The issue that we see in bug 978127 is that the http requests done in 'C'
fail because of out of sync clock on the ephemeral node.

The solution that I suggest is:
 i.) modify 'B' above to include 'time_sync_url' field under 'MAAS'
 ii.) Before cloud-init does oauthed requests for user-data in 'C'
    above, it will first do an un-authed request to the value of
    'time_sync_url' which will return data like:
      Wed, 27 Jun 2012 10:13:29 -0400
 iii.) cloud-init will then set the system clock (not the hardware clock)
    to the given date. The subsequent oauth requests will succeed as
    they'll have a reasonable system clock at that point.

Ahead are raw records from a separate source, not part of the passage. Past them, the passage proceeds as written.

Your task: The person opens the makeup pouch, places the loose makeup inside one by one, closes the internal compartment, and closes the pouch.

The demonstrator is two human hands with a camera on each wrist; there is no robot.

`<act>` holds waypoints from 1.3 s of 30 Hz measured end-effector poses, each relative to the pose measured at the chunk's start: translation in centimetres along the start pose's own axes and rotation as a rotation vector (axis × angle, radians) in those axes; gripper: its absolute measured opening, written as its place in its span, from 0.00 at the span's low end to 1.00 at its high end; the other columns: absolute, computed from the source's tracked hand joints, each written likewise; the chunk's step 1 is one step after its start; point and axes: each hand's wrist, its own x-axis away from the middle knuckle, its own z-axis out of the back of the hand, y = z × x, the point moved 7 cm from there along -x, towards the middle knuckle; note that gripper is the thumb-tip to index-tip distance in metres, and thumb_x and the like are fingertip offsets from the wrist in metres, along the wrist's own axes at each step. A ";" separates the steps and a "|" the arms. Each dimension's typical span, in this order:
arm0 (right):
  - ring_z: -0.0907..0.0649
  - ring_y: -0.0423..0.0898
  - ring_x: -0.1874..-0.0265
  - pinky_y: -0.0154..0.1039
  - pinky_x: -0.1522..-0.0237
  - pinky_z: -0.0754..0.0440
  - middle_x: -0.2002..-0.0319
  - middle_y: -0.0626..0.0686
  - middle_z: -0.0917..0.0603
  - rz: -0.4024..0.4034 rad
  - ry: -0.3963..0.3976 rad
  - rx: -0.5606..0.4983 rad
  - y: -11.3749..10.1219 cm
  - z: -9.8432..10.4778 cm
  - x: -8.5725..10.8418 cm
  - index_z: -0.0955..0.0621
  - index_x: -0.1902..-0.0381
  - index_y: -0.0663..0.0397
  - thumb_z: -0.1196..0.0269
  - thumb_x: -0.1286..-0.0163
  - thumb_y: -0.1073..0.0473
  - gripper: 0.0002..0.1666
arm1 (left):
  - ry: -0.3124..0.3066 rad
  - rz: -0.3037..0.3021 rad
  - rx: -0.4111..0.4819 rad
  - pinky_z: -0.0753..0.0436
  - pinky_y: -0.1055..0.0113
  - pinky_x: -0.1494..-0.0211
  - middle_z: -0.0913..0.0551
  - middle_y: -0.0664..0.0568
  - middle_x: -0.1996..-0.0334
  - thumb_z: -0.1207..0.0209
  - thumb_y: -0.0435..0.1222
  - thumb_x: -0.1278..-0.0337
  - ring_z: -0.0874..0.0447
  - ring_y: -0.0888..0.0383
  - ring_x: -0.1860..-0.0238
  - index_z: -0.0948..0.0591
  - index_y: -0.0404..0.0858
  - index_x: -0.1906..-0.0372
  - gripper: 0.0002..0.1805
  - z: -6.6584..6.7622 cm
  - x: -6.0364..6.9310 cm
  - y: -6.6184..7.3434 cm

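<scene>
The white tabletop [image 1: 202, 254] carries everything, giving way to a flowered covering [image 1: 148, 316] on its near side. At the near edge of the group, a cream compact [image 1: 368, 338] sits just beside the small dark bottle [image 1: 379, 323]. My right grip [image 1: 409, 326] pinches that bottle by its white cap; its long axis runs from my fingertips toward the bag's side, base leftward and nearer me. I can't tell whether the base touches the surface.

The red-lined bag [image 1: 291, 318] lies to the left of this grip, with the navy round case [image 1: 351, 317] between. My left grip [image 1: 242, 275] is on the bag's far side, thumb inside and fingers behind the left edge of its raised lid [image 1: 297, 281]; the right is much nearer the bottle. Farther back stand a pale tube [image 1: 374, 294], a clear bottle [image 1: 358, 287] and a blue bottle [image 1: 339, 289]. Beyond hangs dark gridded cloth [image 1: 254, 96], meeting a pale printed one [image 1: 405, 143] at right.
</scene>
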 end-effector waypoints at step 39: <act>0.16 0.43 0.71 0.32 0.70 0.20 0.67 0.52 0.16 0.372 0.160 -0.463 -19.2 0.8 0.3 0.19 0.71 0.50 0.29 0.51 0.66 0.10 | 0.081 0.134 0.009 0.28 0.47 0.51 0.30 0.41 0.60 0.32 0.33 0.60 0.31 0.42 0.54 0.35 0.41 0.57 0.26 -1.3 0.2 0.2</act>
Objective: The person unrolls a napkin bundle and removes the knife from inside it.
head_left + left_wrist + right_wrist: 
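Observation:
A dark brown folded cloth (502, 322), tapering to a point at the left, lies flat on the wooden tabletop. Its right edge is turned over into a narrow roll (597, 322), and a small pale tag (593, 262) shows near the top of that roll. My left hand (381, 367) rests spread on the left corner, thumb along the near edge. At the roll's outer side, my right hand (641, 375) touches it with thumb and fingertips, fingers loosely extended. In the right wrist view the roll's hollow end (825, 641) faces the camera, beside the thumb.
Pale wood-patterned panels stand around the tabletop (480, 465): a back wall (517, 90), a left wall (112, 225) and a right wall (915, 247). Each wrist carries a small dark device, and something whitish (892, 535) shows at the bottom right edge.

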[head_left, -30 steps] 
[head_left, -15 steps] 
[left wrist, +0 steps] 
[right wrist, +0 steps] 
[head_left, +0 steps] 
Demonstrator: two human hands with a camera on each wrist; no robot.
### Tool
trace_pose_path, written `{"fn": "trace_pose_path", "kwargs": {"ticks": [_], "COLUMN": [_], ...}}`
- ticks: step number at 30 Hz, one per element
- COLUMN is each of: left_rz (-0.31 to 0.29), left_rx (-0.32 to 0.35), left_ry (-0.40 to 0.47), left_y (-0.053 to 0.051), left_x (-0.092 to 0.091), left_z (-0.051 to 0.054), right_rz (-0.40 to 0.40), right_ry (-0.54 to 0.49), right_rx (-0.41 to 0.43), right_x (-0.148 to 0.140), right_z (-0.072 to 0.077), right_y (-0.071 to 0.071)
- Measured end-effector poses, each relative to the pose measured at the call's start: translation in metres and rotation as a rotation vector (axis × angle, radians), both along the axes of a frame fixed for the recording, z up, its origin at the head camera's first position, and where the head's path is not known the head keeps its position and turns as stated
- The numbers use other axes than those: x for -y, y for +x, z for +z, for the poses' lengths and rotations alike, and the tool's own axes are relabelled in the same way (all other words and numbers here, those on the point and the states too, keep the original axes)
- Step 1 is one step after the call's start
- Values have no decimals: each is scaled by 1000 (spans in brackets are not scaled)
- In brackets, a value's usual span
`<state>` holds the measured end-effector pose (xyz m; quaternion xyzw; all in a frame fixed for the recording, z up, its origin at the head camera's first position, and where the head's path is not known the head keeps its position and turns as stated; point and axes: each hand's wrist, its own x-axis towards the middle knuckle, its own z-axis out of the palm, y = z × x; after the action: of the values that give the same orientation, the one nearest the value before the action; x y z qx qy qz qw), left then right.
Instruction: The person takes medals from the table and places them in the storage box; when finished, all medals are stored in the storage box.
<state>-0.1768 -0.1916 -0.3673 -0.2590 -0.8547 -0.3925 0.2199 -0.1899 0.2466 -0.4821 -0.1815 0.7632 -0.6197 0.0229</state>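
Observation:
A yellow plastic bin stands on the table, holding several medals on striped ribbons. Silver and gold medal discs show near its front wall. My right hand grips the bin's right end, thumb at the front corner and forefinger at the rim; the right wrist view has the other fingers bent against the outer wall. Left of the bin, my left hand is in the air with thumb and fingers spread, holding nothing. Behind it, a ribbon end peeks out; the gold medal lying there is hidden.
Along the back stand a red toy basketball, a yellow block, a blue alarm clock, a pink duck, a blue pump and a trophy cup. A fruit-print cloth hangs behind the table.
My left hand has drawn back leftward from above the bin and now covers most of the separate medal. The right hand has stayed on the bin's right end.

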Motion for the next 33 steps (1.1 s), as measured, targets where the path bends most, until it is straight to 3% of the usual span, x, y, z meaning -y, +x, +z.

 iv.) if possible make cloud-init log the failure in 'C' above more
      obviously on the console. I believe this is less than
      straightforward unfortunately due to the console switching around
      that is done on boot.

Note, I skipping the 'time_sync_url' by simply directly providing a
'time_sync' like:
  time_sync: Wed, 27 Jun 2012 10:13:29 -0400
If that is seen as desirable it could probably be accommodated. The thing
that I do not like about it is that it writes that data to a local config
file, and obviously the current time stamp very quickly becomes incorrect.
Hiding it behind a url that has dynamic and correct content removes that.